■ **Task goal**:
Reproduce the listing below exactly, from its first line down to and including the line with "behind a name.".
** Opening Data segment block **
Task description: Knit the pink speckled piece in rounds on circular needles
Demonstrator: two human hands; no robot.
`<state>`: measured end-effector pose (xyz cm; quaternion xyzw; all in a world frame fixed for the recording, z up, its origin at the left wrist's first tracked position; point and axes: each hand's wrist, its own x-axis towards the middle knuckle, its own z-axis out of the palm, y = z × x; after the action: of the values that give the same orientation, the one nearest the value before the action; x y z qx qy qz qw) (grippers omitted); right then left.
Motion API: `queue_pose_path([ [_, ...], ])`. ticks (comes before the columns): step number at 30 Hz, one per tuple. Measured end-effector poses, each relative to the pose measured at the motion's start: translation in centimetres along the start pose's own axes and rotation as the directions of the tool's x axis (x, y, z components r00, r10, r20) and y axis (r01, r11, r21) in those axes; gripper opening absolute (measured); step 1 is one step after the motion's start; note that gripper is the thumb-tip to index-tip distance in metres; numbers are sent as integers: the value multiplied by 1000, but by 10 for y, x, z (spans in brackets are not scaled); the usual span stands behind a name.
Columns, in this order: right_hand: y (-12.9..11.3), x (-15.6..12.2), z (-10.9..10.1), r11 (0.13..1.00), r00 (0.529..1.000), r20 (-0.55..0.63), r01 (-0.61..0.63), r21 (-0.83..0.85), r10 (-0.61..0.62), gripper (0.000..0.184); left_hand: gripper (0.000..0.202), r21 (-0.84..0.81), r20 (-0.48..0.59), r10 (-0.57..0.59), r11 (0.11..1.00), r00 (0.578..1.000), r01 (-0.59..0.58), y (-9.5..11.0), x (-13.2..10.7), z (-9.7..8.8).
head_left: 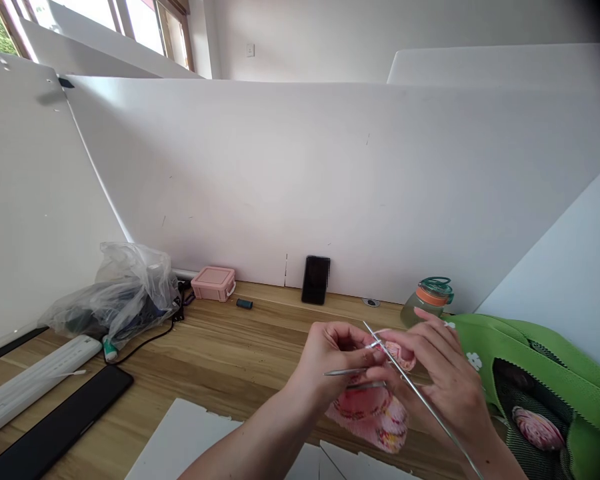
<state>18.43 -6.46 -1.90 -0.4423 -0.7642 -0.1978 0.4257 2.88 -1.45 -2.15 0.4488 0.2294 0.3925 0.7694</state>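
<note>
My left hand (330, 357) is closed around the upper edge of a pink piece of knitting (375, 423) flecked with yellow and red, which hangs below the fingers in a tube-like shape. Out of the stitches stick short ends of metal needles, one pointing left across my left palm. My right hand (443, 373) grips a long silver knitting needle (425, 399), its tip beside my left fingertips and its other end slanting to the lower right. A strand of pink yarn (380, 333) runs near the tip and right index finger. Fingers partly hide the stitches.
To the right lies a green bag (530, 333) with a pink yarn ball (537, 429) inside. Behind stand a bottle (427, 300), a phone (315, 280) and a pink box (213, 283). At left are a plastic bag (135, 287), a power strip (40, 380) and a black slab (55, 420).
</note>
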Motion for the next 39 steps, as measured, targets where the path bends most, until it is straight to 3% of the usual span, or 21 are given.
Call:
queue_pose_path([
  [2,-3,2,-3,999,1000,-26,0,52,1,6,39,-28,-53,57,998,997,-58,2,2,-2],
  [6,-5,3,-6,976,997,-1,-74,205,75,13,39,-98,-82,128,986,988,-136,9,4,-8],
  [12,5,-2,-7,838,966,164,-257,481,202,15,31,-74,21,6,997,1000,-4,13,1,-11],
  [16,6,-2,-3,808,952,173,-307,502,254,15,31,-46,92,-29,998,995,33,10,-1,-9],
  [29,25,-15,9,645,899,227,-428,633,374,24,40,9,43,1,1000,999,-1,14,1,-6],
  [32,23,-14,9,652,921,179,-374,660,347,18,35,-22,-2,14,1000,1000,-14,13,3,-6],
  [39,7,-2,-3,785,950,188,-311,536,249,16,39,-66,-133,76,994,988,-85,10,5,-11],
])
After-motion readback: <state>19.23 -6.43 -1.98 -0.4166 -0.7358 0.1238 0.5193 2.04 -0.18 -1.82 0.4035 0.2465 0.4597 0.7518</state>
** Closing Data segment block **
■ **Response below**:
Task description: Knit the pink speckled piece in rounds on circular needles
Demonstrator: two human hands; no robot.
`<state>`: measured end-effector pose (xyz cm; quaternion xyzw; all in a world frame fixed for the recording, z up, its origin at the left wrist's first tracked position; point and axes: each hand's wrist, its own x-axis towards the middle knuckle, its own z-axis out of the palm, y = z × x; after the action: of the values that give the same orientation, the one nearest the value before the action; x y z qx qy qz qw) (grippers omitted); right then left.
Motion API: `queue_pose_path([ [_, ...], ])`. ticks (comes before the columns): step number at 30 Hz, one per tuple. Measured end-effector poses, each relative to the pose measured at the motion's start: translation in centimetres along the start pose's own axes and rotation as the directions of the tool's x axis (x, y, z components r00, r10, r20) and y axis (r01, r11, r21) in those axes; gripper opening absolute (measured); step 1 is one step after the motion's start; note that gripper is the thumb-tip to index-tip distance in metres; numbers are sent as integers: the value multiplied by 1000, but by 10 for y, x, z (spans in brackets are not scaled); the usual span stands behind a name.

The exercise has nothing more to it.